◆ Data for processing
- - -

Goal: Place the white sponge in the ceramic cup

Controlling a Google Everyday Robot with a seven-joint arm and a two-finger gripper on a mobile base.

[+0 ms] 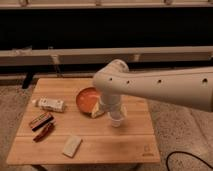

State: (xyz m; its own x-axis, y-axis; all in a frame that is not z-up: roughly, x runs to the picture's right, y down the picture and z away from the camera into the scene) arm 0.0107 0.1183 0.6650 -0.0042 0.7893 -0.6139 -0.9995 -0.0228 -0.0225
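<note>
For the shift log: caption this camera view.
Gripper hangs beside the orange cup on a wooden table; the sponge lies near the front edge.

The desk [135, 142] is pale honey wood with fine grain; near its middle sits an orange-brown cup [86, 98], and the whitish gripper [116, 119], on an off-white arm [160, 87], hangs beside it toward the right edge. Toward the left edge lie a white bottle [50, 104] with dark print, a dark brown packet [41, 120] and a red-brown packet [44, 132], while the sponge [71, 145] near the front edge is creamy white.
</note>
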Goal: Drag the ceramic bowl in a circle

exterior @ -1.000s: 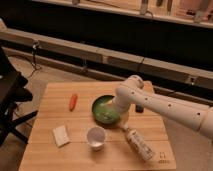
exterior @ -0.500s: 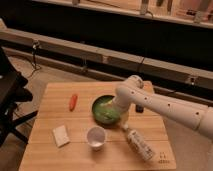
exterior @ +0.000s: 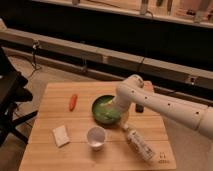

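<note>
The ceramic bowl [exterior: 103, 109] is green and stands near the middle of the wooden table [exterior: 55, 94]. My white arm reaches in from the right and bends down over the bowl's right side. The gripper [exterior: 118, 111] is at the bowl's right rim, mostly hidden behind the arm's wrist.
An orange carrot-like thing [exterior: 73, 101] lies left of the bowl. A white cup [exterior: 96, 138] stands in front of it. A white packet [exterior: 61, 135] lies at the front left. A bottle [exterior: 139, 143] lies on its side at the front right. A dark chair [exterior: 11, 100] stands left of the table.
</note>
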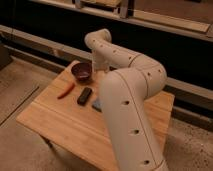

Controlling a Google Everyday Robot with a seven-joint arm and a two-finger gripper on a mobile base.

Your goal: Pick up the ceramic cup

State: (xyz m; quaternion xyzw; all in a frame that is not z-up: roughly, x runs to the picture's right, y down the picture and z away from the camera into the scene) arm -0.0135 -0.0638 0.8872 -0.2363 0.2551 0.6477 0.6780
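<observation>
The gripper [99, 66] hangs over the far part of the wooden table [55, 120], just right of the dark maroon bowl [81, 71]; how wide it stands, or whether it holds anything, I cannot tell. A pale shape right below it looks like the ceramic cup [98, 75]. Nearer lie a red item [66, 91] and a black bar [84, 95]
</observation>
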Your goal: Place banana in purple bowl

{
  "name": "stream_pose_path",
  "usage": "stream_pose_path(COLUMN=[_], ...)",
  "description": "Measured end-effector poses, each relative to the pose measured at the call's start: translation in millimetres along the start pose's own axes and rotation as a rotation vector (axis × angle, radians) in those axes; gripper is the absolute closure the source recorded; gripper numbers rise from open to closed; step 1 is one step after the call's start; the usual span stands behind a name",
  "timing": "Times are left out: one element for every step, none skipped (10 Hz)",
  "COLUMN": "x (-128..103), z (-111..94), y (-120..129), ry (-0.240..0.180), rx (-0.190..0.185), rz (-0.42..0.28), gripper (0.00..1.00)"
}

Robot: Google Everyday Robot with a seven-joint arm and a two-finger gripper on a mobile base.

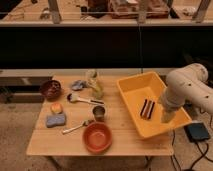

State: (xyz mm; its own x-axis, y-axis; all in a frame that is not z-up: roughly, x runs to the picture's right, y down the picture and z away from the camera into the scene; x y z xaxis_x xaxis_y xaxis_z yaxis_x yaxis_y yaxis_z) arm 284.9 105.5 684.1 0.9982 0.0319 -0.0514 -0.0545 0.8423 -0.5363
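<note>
The tabletop [120,131] is crowded, and that is my chief worry. The yellow tray [134,92] sits directly below the fingers [167,117], which hang over its outer side just beside a dark item [147,108]. Whether they are released or clenched I cannot tell. If I bring them out low, I judge they could catch the tray's wall and drag it.

The orange bowl [97,137] lies closer to the fingers than the purple bowl [50,89], which stands farthest from them, at the opposite end. A careless release could land in the wrong bowl.

The banana [95,84] lies well apart from the fingers, beyond the tray and roughly between them and the purple bowl, not yet picked up. A blue-grey cloth [78,85] and a long-handled utensil [82,99] sit just beside it, with a metal cup [99,113] near. A sloppy approach could knock these, or nudge the curved fruit so it rolls away from the grasp
</note>
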Motion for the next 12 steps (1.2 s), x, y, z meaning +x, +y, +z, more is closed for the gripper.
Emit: stream_pose_path(x=[0,-1,-6,-12,-30,-46,-66,-99,-125,-152,-176,-203], z=[0,0,-2,-6,-8,-10,-12,-14,-15,-15,-13,-11], y=[0,-1,-5,-12,-27,-38,-47,-58,-67,-75,-83,-93], ry=[0.000,-0.002,-0.012,-0.018,-0.030,-0.035,-0.046,-0.060,-0.071,-0.083,-0.092,-0.104], rx=[0.000,0.003,0.020,0.037,0.060,0.075,0.087,0.105,0.117,0.131,0.145,0.168], rz=[0.000,-0.002,-0.021,-0.040,-0.075,-0.102,-0.127,-0.164,-0.195,-0.227,-0.256,-0.283], gripper=[0.35,0.35,0.35,0.35,0.35,0.35,0.35,0.35,0.35,0.35,0.35,0.35])
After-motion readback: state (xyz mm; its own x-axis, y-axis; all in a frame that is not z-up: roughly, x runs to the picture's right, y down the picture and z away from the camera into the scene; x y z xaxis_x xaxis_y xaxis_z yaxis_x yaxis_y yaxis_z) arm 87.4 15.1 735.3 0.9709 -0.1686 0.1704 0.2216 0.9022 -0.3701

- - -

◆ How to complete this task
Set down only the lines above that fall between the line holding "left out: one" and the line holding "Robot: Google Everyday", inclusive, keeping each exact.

◆ Answer to this task
  "timing": "Times are left out: one element for every step, none skipped (10 Hz)",
  "COLUMN": "x (-128..103), z (-111..94), y (-120..129), ry (-0.240..0.180), rx (-0.190..0.185), rz (-0.42..0.28), gripper (0.00..1.00)"
}

Robot: Google Everyday Robot with a seven-joint arm and a two-finger gripper on a mobile base.

What this exercise required has been given in full.